* Work request *
Reproduce the data below exactly. Skip the pictures.

Stored data below:

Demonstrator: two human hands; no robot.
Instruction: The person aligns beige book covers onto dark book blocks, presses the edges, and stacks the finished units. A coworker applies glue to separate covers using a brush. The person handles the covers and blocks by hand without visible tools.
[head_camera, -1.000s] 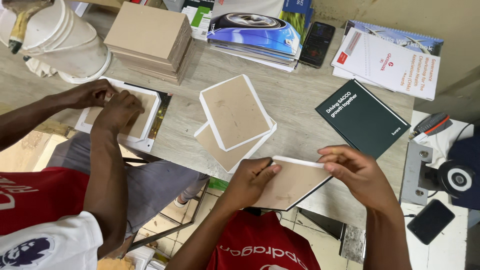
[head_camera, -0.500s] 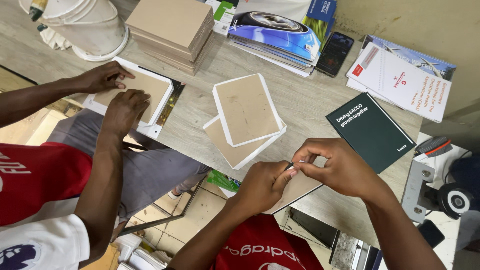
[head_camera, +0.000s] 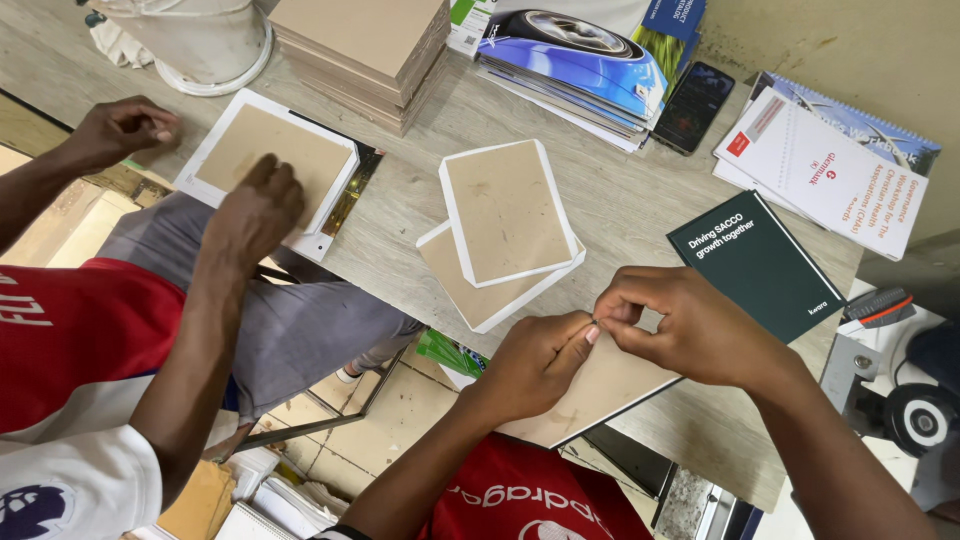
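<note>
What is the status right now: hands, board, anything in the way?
Left hand and right hand both pinching the near board's edge. Board flat on the table. Two finished boards stacked just beyond; a co-worker's hand well clear.

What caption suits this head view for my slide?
Both hands, left hand and right hand, pinch a brown board at the table edge.

You get even, soft daylight across the surface (head_camera: 640, 215), with only faint shadows beside the stacked boards (head_camera: 365, 45). Focus is sharp, and edges bow slightly from the wide lens.
</note>
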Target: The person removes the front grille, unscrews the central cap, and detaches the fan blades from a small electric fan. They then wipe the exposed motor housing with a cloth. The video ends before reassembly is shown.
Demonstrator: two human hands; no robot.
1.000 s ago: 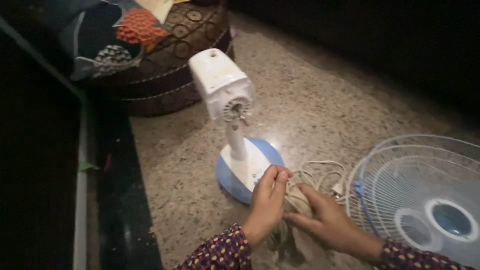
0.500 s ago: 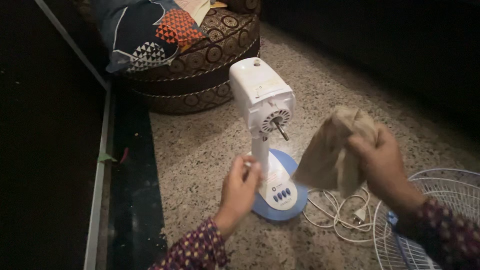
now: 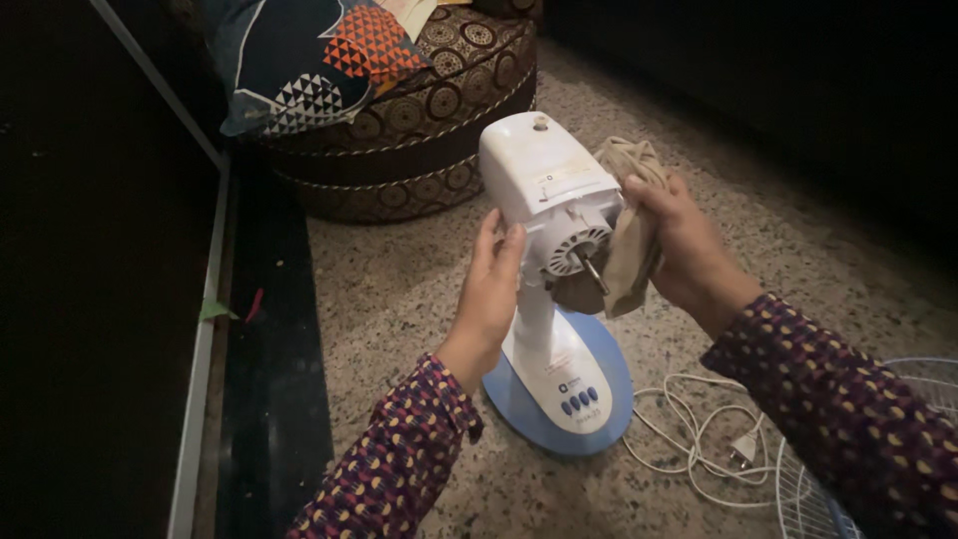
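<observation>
Where the view begins, at the near right, a white power cord [image 3: 699, 439] lies loosely coiled on the speckled stone floor [image 3: 399, 299], its plug beside the rim of a detached fan grille [image 3: 808, 499] at the frame corner. Just left of the cord stands the table fan body [image 3: 554, 289], upright on its blue and white base with push buttons facing near. The left hand [image 3: 489, 294] rests flat against the left side of the white motor housing, fingers extended and steadying, not clasped round anything. The right hand [image 3: 684, 245] has its fingers closed on a beige cloth [image 3: 629, 230], pressed to the housing's right side just beside the bare motor shaft. Judgement: wiping goes best with the left hand bracing firmly so the stand does not tip, and the cloth kept from snagging the shaft. Farther off sits a patterned round pouffe [image 3: 419, 130] bearing a cushion [image 3: 309, 60].
</observation>
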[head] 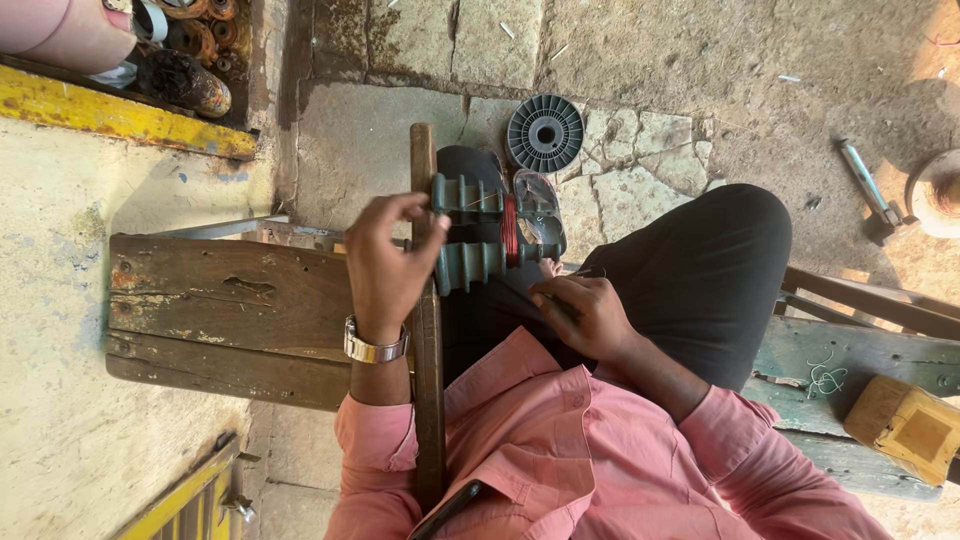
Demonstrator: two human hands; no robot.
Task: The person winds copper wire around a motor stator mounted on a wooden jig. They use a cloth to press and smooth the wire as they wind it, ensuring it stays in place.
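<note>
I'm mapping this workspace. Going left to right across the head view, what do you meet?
Wooden bench → left hand → green stepped winding former → right hand → hammer → yellow block.

The former (480, 235) is dull grey-green, ribbed, with a band of red wire (510, 228) wound across its middle. The shirt (560, 450) is plain salmon pink, the trousers (690, 270) black. A silver watch (374, 350) rings the left wrist. The spool (545, 132) on the floor (700, 70) is dark grey with fine radial ribs; the floor is mottled brown and grey stone. The counter (230, 310) is weathered brown wood. A beam (120, 115) shows chipped yellow paint. The block (910, 425) is ochre yellow.
</note>
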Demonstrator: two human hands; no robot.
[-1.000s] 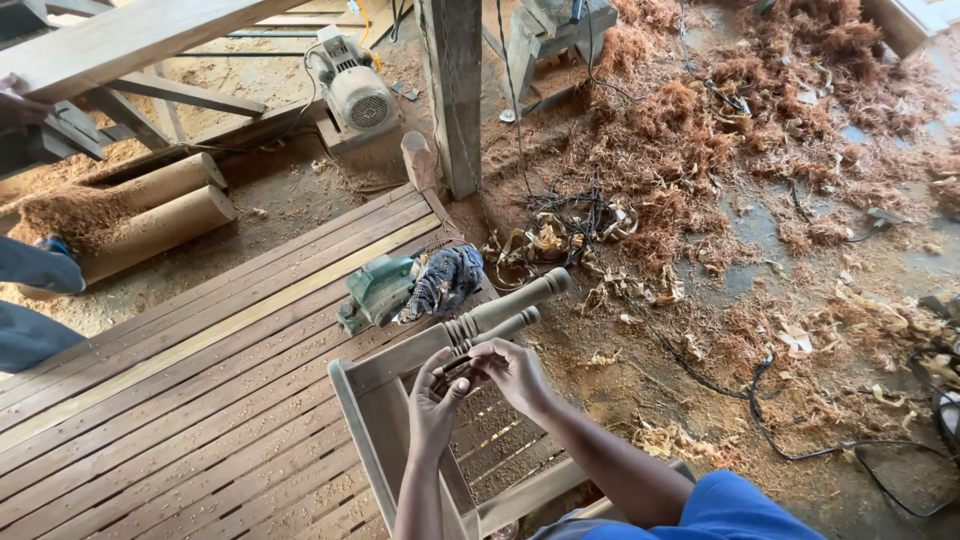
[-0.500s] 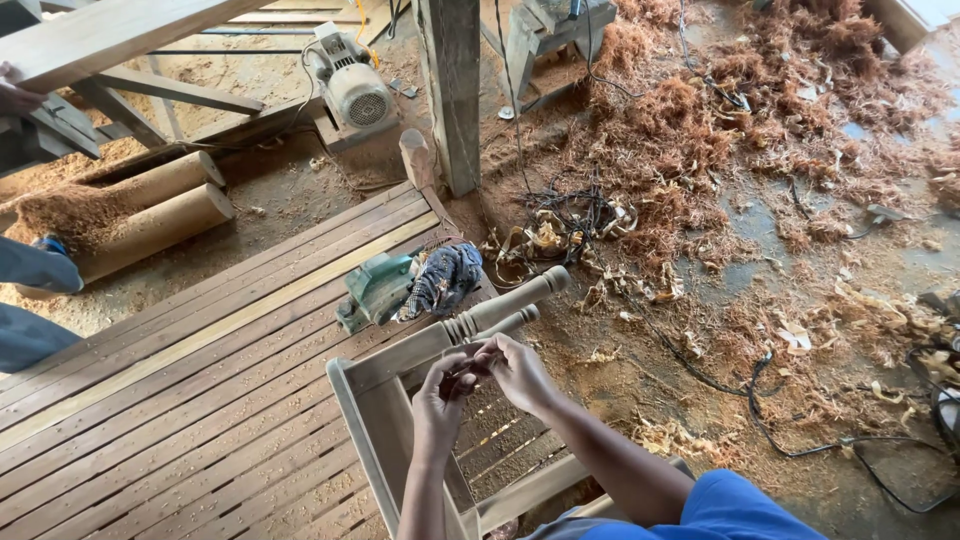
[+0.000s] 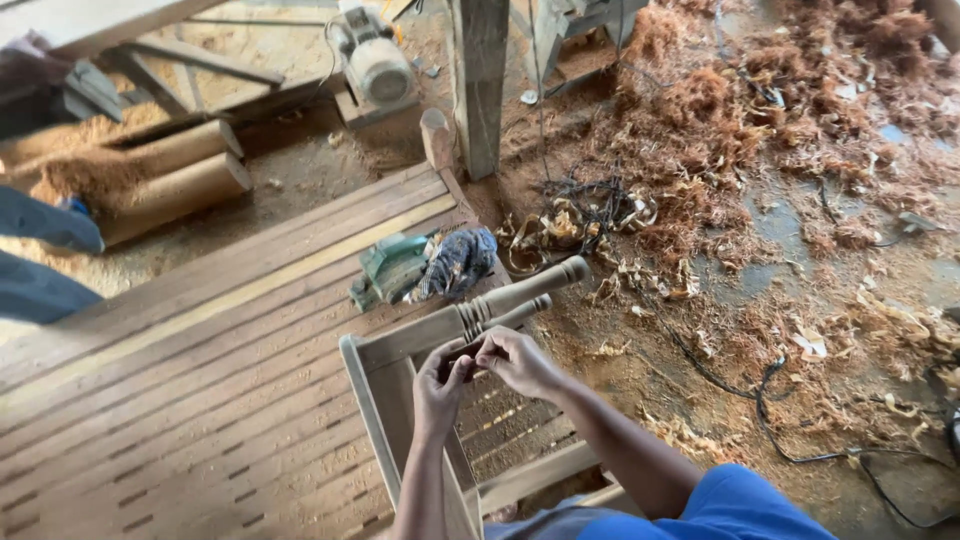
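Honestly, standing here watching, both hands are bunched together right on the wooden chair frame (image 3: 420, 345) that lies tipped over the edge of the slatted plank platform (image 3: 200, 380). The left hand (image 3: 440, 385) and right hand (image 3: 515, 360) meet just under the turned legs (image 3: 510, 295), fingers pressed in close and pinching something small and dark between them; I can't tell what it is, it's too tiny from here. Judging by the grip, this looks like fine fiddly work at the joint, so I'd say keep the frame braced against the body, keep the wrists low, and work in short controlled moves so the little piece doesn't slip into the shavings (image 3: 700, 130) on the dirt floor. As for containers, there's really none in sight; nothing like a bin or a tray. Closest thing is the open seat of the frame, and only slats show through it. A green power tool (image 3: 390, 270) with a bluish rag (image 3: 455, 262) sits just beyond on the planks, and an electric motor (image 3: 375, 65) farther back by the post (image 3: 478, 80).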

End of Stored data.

* Reply to the task *
Demonstrator: two human hands; no robot.
Instruction: The person aligns beige book covers onto dark book blocks, presses the edges, and stacks the finished units. A coworker applies glue to separate covers using a brush. The person handles the covers and blocks by hand without visible tools.
[head_camera, -1.000s] 
[head_camera, -0.500s] 
[head_camera, +0.000s] 
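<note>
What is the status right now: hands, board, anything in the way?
Left hand and right hand both pinching the near board's edge. Board flat on the table. Two finished boards stacked just beyond; a co-worker's hand well clear.

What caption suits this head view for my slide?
Both hands, left hand and right hand, pinch a brown board at the table edge.

You get even, soft daylight across the surface (head_camera: 640, 215), with only faint shadows beside the stacked boards (head_camera: 365, 45). Focus is sharp, and edges bow slightly from the wide lens.
</note>
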Target: The person removes the front grille, unscrews the central cap, and detaches the fan blades from a small electric fan. They then wipe the exposed motor housing with a cloth. The video ends before reassembly is shown.
Demonstrator: two human hands; no robot.
1.000 s ago: 
0.500 s ago: 
now: 
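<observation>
Where the view begins, at the near right, a white power cord [image 3: 699, 439] lies loosely coiled on the speckled stone floor [image 3: 399, 299], its plug beside the rim of a detached fan grille [image 3: 808, 499] at the frame corner. Just left of the cord stands the table fan body [image 3: 554, 289], upright on its blue and white base with push buttons facing near. The left hand [image 3: 489, 294] rests flat against the left side of the white motor housing, fingers extended and steadying, not clasped round anything. The right hand [image 3: 684, 245] has its fingers closed on a beige cloth [image 3: 629, 230], pressed to the housing's right side just beside the bare motor shaft. Judgement: wiping goes best with the left hand bracing firmly so the stand does not tip, and the cloth kept from snagging the shaft. Farther off sits a patterned round pouffe [image 3: 419, 130] bearing a cushion [image 3: 309, 60].
</observation>
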[head] 
Demonstrator: two human hands; no robot.
Task: The person winds copper wire around a motor stator mounted on a wooden jig. They use a cloth to press and smooth the wire as they wind it, ensuring it stays in place.
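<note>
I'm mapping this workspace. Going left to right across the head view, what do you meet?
Wooden bench → left hand → green stepped winding former → right hand → hammer → yellow block.

The former (480, 235) is dull grey-green, ribbed, with a band of red wire (510, 228) wound across its middle. The shirt (560, 450) is plain salmon pink, the trousers (690, 270) black. A silver watch (374, 350) rings the left wrist. The spool (545, 132) on the floor (700, 70) is dark grey with fine radial ribs; the floor is mottled brown and grey stone. The counter (230, 310) is weathered brown wood. A beam (120, 115) shows chipped yellow paint. The block (910, 425) is ochre yellow.
</note>
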Demonstrator: two human hands; no robot.
[-1.000s] 
[-0.500s] 
[+0.000s] 
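Honestly, standing here watching, both hands are bunched together right on the wooden chair frame (image 3: 420, 345) that lies tipped over the edge of the slatted plank platform (image 3: 200, 380). The left hand (image 3: 440, 385) and right hand (image 3: 515, 360) meet just under the turned legs (image 3: 510, 295), fingers pressed in close and pinching something small and dark between them; I can't tell what it is, it's too tiny from here. Judging by the grip, this looks like fine fiddly work at the joint, so I'd say keep the frame braced against the body, keep the wrists low, and work in short controlled moves so the little piece doesn't slip into the shavings (image 3: 700, 130) on the dirt floor. As for containers, there's really none in sight; nothing like a bin or a tray. Closest thing is the open seat of the frame, and only slats show through it. A green power tool (image 3: 390, 270) with a bluish rag (image 3: 455, 262) sits just beyond on the planks, and an electric motor (image 3: 375, 65) farther back by the post (image 3: 478, 80).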

No further output is expected for this exercise.